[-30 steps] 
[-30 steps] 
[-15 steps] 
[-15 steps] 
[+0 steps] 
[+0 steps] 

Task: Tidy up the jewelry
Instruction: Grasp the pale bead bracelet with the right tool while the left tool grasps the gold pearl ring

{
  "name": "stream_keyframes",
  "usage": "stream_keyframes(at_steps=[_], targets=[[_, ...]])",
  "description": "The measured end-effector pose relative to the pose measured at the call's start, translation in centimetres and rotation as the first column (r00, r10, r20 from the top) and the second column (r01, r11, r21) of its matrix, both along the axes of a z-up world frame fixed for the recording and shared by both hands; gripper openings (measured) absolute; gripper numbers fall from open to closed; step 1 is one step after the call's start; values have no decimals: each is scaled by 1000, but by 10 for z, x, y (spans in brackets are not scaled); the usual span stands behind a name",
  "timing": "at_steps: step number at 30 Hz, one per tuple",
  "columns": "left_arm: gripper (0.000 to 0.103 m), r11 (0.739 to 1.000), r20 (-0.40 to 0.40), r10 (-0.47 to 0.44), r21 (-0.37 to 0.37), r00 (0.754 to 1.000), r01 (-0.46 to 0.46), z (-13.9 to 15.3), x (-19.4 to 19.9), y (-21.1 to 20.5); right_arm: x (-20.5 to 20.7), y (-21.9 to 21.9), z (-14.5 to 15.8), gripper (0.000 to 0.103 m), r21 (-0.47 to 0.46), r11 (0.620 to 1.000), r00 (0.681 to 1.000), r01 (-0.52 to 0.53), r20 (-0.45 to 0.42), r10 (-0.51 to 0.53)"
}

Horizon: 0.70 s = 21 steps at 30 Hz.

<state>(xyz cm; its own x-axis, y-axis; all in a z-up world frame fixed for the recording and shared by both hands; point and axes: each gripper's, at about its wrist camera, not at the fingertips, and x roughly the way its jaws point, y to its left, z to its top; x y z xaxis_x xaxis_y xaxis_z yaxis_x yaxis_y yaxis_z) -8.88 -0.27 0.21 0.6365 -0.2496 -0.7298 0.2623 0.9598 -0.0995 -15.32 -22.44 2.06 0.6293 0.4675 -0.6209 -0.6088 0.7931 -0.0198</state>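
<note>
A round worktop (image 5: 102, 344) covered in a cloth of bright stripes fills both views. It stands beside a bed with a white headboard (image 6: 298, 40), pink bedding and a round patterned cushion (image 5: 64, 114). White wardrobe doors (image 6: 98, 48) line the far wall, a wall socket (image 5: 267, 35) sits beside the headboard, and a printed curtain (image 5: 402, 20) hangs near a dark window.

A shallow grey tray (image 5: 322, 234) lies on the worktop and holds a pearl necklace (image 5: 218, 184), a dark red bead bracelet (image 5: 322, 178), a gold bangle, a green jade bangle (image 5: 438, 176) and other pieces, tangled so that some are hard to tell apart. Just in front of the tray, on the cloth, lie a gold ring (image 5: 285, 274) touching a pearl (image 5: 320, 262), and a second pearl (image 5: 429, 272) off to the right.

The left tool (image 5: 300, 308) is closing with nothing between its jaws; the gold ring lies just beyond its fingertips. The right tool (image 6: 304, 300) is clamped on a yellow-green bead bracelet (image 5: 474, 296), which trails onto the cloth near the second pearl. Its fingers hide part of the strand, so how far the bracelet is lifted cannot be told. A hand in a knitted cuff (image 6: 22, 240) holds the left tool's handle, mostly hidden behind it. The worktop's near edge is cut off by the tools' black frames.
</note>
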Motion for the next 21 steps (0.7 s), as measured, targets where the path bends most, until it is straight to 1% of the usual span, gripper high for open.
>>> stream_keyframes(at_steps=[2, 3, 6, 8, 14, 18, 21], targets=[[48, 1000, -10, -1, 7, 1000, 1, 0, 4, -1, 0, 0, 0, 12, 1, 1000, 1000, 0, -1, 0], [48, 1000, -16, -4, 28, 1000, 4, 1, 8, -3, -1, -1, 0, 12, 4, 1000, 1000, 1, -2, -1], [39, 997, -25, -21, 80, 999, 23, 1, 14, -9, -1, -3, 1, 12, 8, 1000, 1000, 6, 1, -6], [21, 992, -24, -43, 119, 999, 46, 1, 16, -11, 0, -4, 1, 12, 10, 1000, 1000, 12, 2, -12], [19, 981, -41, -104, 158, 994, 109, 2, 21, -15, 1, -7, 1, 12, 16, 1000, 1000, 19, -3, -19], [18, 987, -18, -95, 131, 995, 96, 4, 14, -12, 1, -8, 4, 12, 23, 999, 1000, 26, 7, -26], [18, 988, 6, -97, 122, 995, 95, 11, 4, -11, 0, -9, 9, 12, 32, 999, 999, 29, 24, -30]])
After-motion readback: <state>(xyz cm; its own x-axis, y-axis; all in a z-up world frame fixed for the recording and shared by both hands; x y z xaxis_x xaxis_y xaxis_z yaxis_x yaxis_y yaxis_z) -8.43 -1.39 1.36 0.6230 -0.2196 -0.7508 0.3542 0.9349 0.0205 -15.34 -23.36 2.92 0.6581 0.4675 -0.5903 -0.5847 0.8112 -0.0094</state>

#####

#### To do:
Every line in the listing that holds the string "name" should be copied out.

#### Expected answer:
  "name": "stream_keyframes",
  "description": "The measured end-effector pose relative to the pose measured at the call's start, translation in centimetres and rotation as the first column (r00, r10, r20 from the top) and the second column (r01, r11, r21) of its matrix, both along the axes of a z-up world frame fixed for the recording and shared by both hands; gripper openings (measured) absolute; gripper numbers fall from open to closed; step 1 is one step after the call's start; values have no decimals: each is scaled by 1000, but by 10 for z, x, y (spans in brackets are not scaled); the usual span stands behind a name",

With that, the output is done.